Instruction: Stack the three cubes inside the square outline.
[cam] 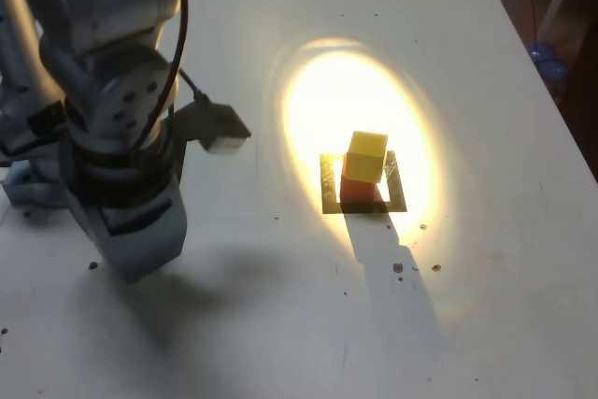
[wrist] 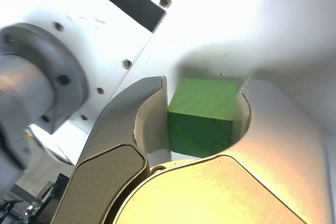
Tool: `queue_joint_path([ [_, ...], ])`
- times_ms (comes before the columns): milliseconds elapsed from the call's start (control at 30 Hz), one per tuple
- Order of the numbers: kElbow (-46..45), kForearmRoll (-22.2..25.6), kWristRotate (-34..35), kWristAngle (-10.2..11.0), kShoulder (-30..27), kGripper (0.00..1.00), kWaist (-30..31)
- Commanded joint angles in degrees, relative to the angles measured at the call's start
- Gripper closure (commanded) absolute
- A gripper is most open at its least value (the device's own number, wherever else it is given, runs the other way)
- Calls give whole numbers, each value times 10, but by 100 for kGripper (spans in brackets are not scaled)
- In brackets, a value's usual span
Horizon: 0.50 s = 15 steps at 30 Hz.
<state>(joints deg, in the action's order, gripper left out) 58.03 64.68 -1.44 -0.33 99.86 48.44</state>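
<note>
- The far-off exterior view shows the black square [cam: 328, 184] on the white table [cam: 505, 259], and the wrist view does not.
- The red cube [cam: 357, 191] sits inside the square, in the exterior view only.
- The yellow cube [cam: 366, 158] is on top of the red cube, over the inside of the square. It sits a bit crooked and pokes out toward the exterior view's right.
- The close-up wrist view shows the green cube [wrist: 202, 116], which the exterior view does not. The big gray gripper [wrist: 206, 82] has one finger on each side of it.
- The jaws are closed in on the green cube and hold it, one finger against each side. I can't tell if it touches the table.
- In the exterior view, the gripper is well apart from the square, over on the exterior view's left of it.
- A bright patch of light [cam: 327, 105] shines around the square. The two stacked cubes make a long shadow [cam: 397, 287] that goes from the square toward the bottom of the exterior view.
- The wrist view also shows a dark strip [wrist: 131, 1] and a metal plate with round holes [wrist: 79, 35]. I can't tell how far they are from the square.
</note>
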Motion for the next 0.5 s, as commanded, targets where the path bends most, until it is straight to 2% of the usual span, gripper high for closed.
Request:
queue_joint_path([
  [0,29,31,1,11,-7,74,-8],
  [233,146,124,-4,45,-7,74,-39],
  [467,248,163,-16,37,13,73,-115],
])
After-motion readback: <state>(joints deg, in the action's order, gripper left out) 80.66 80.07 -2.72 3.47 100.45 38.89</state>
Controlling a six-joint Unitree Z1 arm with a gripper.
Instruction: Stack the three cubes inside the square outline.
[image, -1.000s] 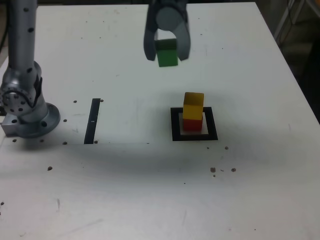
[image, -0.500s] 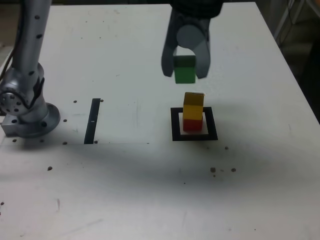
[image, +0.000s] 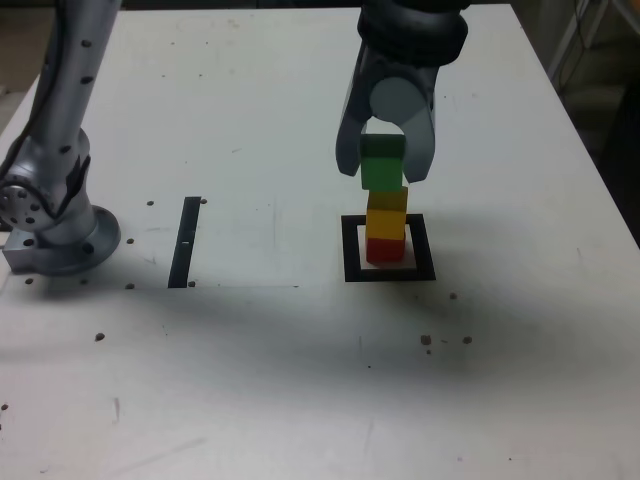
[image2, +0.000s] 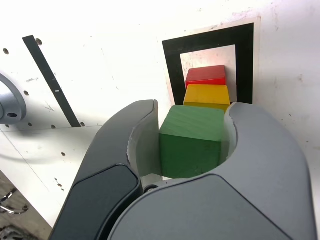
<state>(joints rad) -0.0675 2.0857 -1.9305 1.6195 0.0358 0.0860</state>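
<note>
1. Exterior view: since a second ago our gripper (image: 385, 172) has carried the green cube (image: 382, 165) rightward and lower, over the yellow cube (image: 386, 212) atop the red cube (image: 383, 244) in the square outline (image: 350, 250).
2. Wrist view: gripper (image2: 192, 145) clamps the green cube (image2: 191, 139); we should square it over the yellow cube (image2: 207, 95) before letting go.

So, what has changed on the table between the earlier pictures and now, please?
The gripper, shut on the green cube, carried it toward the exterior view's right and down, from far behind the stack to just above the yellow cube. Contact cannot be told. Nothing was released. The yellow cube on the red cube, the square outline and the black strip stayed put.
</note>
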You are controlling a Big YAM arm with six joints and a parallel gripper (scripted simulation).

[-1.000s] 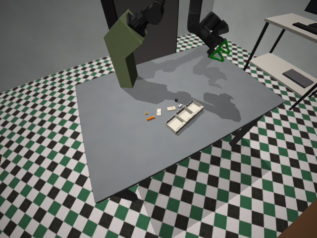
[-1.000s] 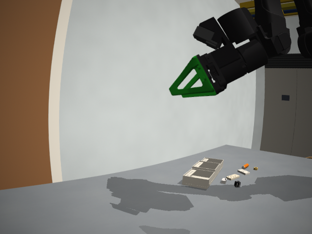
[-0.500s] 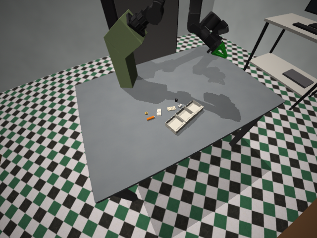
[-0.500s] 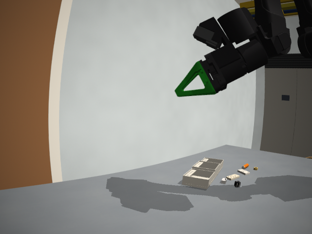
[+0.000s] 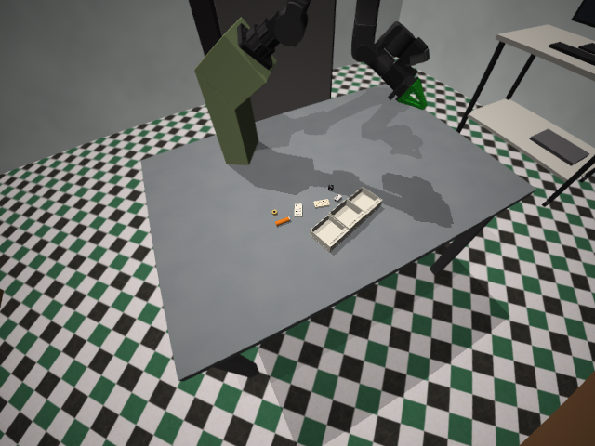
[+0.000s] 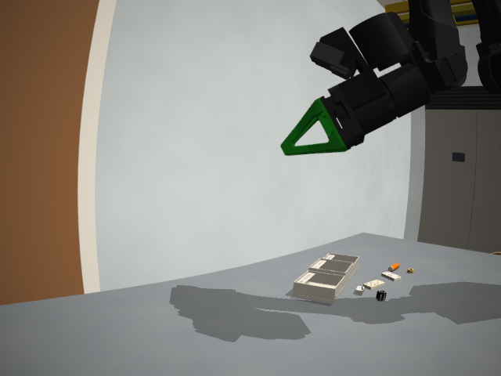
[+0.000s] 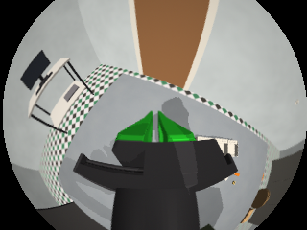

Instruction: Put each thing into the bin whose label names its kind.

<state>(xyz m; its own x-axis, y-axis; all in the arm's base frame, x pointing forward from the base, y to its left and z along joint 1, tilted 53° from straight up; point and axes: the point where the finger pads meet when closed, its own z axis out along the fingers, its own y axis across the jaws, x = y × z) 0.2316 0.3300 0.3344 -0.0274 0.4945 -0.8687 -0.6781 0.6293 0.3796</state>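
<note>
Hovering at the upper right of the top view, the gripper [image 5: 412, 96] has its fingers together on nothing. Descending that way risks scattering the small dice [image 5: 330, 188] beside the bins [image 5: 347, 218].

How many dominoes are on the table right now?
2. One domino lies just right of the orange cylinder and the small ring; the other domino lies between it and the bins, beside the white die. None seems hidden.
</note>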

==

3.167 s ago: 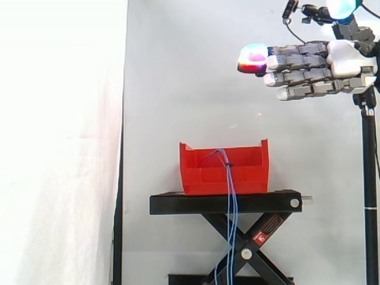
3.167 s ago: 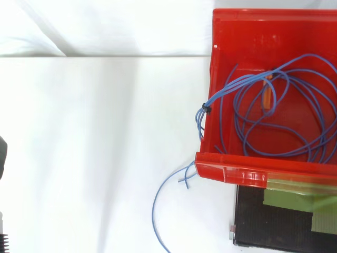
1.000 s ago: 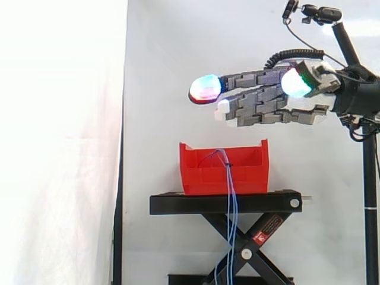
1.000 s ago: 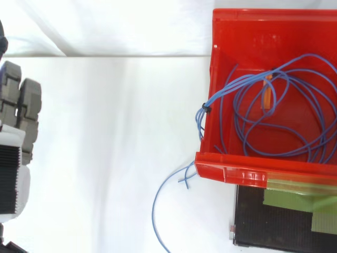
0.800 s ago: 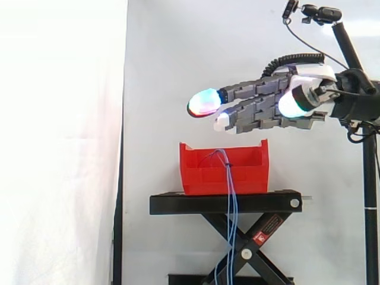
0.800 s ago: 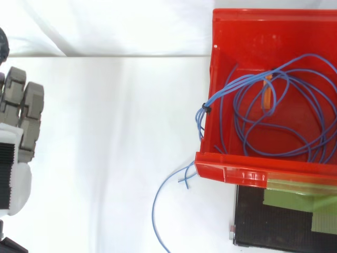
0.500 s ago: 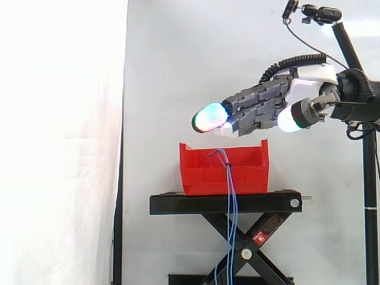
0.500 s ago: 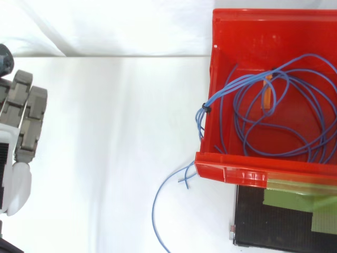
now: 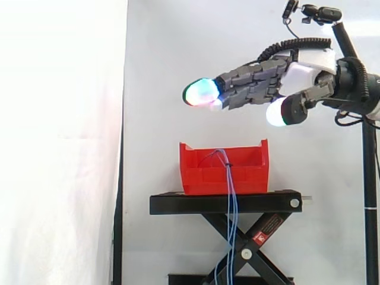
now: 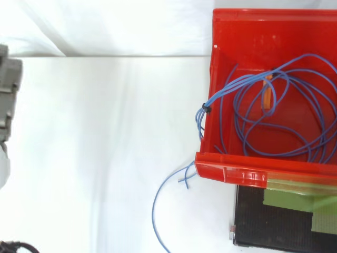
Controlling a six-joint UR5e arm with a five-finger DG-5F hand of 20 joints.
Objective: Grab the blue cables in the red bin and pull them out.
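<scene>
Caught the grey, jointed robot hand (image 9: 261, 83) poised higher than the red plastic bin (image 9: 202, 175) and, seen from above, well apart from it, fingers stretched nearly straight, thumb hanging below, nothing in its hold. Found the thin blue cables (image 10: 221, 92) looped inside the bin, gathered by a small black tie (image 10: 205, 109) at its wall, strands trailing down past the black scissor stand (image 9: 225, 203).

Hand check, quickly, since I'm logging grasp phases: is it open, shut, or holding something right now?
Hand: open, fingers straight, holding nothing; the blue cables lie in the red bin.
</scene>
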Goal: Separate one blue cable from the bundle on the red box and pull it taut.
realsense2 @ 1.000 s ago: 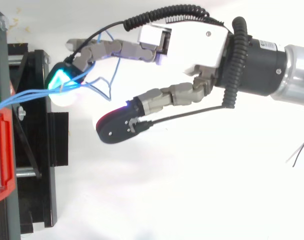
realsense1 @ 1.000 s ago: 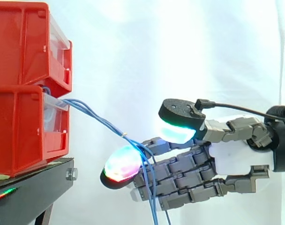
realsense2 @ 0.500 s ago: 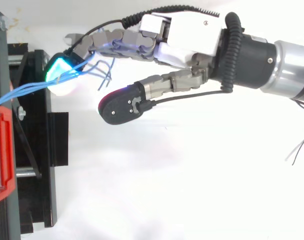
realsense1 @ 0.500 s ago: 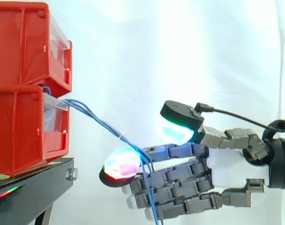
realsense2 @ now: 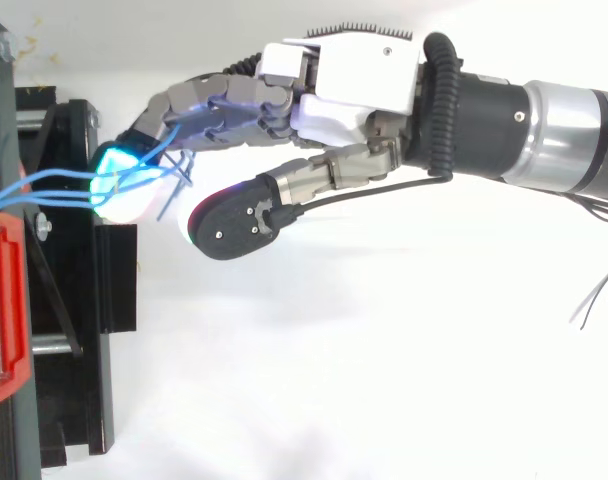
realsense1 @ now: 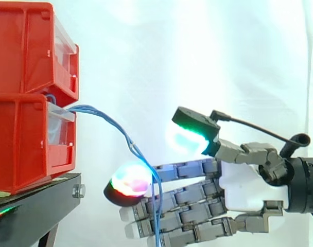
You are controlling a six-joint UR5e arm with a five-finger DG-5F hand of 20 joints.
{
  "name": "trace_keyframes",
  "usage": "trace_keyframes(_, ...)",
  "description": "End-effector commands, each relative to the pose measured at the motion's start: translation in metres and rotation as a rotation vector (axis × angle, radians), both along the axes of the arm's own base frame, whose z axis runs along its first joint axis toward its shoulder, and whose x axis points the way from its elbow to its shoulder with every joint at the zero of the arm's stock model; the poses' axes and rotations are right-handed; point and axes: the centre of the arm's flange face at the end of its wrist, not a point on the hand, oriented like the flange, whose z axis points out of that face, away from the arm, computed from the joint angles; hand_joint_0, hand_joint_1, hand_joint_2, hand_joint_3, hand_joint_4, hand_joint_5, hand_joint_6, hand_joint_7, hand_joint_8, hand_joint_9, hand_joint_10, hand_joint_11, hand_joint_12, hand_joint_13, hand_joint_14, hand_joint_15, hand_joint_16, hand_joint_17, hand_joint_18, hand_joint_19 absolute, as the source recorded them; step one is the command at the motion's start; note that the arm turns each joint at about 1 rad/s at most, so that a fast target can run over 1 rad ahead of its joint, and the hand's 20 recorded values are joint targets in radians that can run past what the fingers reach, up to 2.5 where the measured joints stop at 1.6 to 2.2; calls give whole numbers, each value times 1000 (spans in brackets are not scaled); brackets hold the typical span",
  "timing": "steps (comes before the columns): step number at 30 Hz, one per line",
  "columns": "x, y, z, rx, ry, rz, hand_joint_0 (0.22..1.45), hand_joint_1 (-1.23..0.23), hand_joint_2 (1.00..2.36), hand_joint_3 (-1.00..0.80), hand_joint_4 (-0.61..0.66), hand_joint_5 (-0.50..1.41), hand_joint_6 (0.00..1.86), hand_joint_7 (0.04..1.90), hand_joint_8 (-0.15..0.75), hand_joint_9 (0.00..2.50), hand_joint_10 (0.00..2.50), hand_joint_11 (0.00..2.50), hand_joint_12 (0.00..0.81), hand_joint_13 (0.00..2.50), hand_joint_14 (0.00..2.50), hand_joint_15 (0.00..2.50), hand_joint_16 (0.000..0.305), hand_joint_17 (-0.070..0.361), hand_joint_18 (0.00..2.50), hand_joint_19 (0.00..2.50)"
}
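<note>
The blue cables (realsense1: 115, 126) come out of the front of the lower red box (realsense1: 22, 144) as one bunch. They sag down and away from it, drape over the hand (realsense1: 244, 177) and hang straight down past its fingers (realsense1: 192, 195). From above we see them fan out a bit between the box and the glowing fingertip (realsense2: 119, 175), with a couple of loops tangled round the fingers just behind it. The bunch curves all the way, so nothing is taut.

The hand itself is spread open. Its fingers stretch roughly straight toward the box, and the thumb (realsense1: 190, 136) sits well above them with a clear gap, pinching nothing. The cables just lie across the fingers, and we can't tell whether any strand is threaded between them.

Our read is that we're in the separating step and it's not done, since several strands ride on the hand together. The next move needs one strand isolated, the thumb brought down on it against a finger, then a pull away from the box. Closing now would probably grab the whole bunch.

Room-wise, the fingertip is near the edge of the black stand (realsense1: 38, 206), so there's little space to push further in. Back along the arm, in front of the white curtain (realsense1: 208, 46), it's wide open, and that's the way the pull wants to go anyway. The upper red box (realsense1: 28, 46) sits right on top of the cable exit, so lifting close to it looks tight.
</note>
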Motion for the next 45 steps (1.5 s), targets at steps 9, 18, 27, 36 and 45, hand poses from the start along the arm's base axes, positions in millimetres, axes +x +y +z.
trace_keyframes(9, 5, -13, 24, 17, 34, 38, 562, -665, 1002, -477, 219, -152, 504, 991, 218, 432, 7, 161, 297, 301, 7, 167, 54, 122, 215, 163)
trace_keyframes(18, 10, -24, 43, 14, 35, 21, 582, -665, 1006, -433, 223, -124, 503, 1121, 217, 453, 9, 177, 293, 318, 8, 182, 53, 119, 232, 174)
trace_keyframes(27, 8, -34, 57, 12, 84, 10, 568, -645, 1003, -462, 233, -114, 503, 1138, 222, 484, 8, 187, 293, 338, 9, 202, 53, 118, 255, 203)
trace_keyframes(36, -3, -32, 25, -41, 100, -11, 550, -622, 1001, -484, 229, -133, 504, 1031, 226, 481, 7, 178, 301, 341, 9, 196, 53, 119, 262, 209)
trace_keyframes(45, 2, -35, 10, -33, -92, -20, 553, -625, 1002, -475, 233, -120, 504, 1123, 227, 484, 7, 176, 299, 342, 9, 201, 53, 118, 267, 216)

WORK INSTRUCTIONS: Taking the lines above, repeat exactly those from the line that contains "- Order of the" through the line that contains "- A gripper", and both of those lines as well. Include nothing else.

TASK OUTPUT:
- Order of the numbers: kElbow (-46..45), kForearmRoll (-22.2..25.6), kWristRotate (-34..35), kWristAngle (-10.2..11.0), kShoulder (-30..27), kGripper (0.00..1.00), kWaist (-30..31)
- Commanded joint angles in degrees, relative to the angles measured at the call's start
- Gripper closure (commanded) absolute
- A gripper is most open at its least value (the device's own number, wherever else it is given, runs the other way)

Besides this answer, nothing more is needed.